Time for the logic analyser and some deep thought. It's very hard to fix a problem if you can't see it and that's where a logic analyser comes into its own because this sort of problem cannot be seen with a debugger or "printf" debugging. I find the best way is to use 2-3 spare IO pins and toggle them at critical parts of the code, this has almost no affect on the real-time nature of the program and with the pulses properly placed they can tell you a lot.

So here's the obligatory logic analyser trace pic.

The packetSend()function has 28 bytes to send so it starts the ball rolling by writing the first of them directly into the UART ('A'), after that it writes the bytes into the buffer ('B').

The first write then causes a byte to be transmitted and when that's complete an interrupt ('C') is triggered. This checks to see if there are any bytes in the buffer and if so reads one and writes it to the UART ('D'). This process continues until there are no bytes left in the buffer and as you can see the As, Bs, Cs and Ds are nicely interspersed and everything works well for 4 bytes.

Now look at what happens at around the 200uS mark, the B that has been taking about 12uS blows out to nearly 38uS and smack in the middle of it we see a ISR call (with a negative pulse I used to see which path the code took).

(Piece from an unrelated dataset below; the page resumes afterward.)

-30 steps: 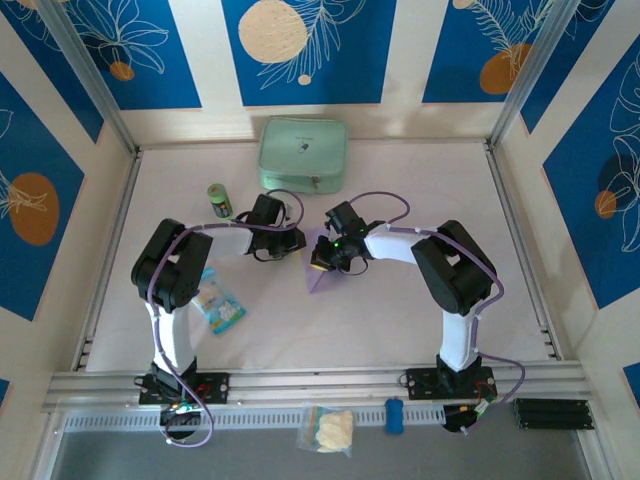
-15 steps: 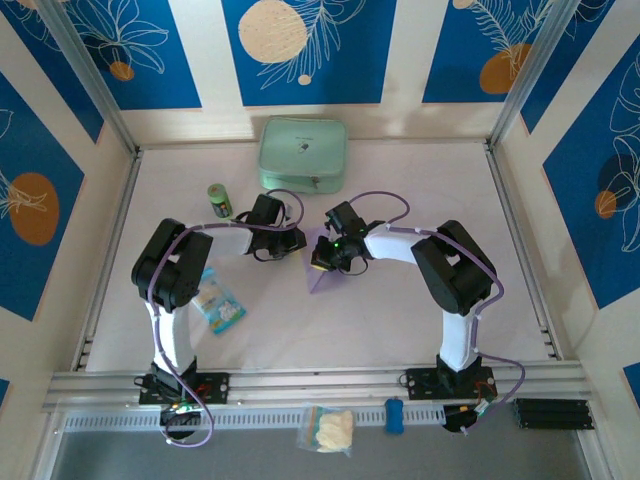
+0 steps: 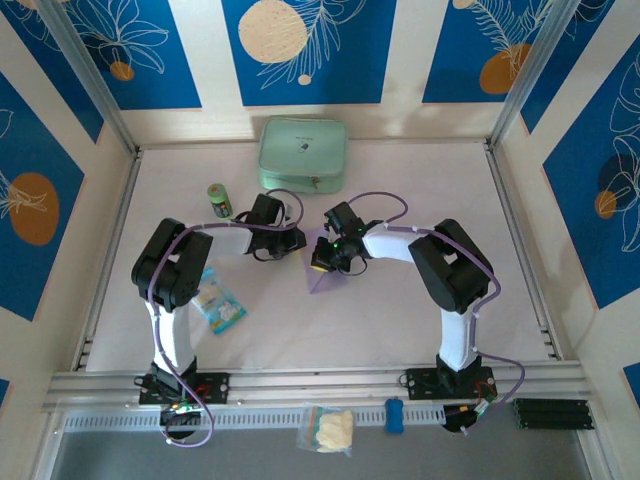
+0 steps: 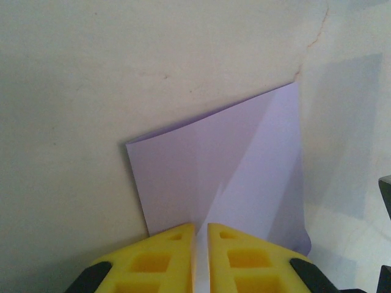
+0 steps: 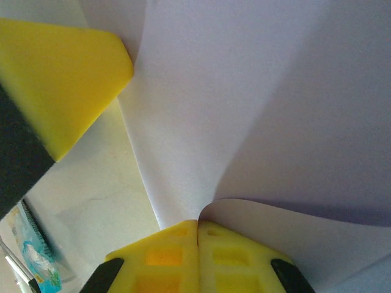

This is the crux of the bug. If ATOMIC_START worked properly it should not be possible to service an interrupt in the middle of packetSend(). This means that potentially both functions are trying to access the buffer's byte counter at the same time and the results are indeterminate.

In this case the ISR obviously reads the counter just before it was incremented from 0 to 1, it therefore got a value of 0 and that folks was the end of any transmission, despite the fact that packetSend() continued to write bytes into the buffer.

I replace ATOMIC_START with the standard _disable_irq() and the whole shebang bursts into life with all 28 bytes being transmitted correctly.

So, another bug squashed, tomorrow I'll be having a long hard look at ATOMIC_START but for now it's 3AM so I'm off to bed.


  1. You don't need a counter to implement nested disabling of interrupts on Cortex chips. Here are my equivalents to your ATOMIC_START/END (using CMSIS):

    #define EnterCritical() \
    register uint32_t primask__ = __get_PRIMASK(); \

    #define ExitCritical() __set_PRIMASK(primask__)

  2. Thanks ToBeFrank (I assume), I'll use that in future.